Also, IDK how secure will be searching for his membership in the sudo group, i.e:

$ groups "$(id -un)" \
    | grep -q ' sudo ' \
        && echo In sudo group \
        || echo Not in sudo group

Or:

$ getent group sudo \
    | grep -qE "(:|,)$(id -un)(,|$)" \
        && echo in sudo group \
        || echo not in sudo group

4 Comments

the first example I think is perfect.
sudo -v &> /dev/null queries the password on execution on arch linux.
I didn't know you were using arch. You could put the password or use the other options.
It also prompts for a password on Ubuntu ...
2

Usually when you run an script you want to know if end it well or you got an error or what kind of error you got if there was any.

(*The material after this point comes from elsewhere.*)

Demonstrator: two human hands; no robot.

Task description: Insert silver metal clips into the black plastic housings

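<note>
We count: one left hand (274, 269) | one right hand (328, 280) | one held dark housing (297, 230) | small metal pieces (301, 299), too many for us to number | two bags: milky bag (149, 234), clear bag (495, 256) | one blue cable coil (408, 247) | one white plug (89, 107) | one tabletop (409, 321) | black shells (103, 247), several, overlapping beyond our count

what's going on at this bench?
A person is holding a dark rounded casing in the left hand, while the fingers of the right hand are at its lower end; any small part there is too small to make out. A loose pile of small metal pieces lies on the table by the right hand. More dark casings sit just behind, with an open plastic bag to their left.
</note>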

This is a more elaborated snippet, sudoer-script.sh:

## Define error code
E_NOTROOT=87 # Non-root exit error.

## check if is sudoer
if ! $(sudo -l &> /dev/null); then
    echo 'Error: root privileges are needed to run this script'
    exit $E_NOTROOT
fi

## do something else you 

## means it was successfully executed
exit 0

Now you can reuse your script, pipe it or concatenate with other commands

sudoer-script.sh && ls

## in a script
if $(sudoer-script.sh); then
  echo 'success'
fi

## capture error
stderr=$(./sudoer-script.sh 2>&1 >/dev/null)
echo $stderr

As a function:

is_sudoer() {
    ## Define error code
    E_NOTROOT=87 # Non-root exit error.

    ## check if is sudoer
    if ! $(sudo -l &> /dev/null); then
        echo 'Error: root privileges are needed to run this script'
        return $E_NOTROOT
    fi
    return  0
}

if is_sudoer; then
    echo "Sudoer"
else
    echo "Not sudoer"
fi

Comments

1

A potentially more consistent solution is to re-validate (-v/--validate), get the password from standard input (-S/--stdin), and close stdin for the duration of the command (0<&-/<&-); if you have privileges, it'll return successfully, and if you don't, it will attempt to read from the closed pipe and immediately error out. Pairing this with closing or redirecting stdout & stderr (&>/dev/null) will result in a completely silent check for the sudo status. Closing standard input is a pretty consistent way to make a lot of programs/scripts that require user input from the command line at some point to fail once they get there.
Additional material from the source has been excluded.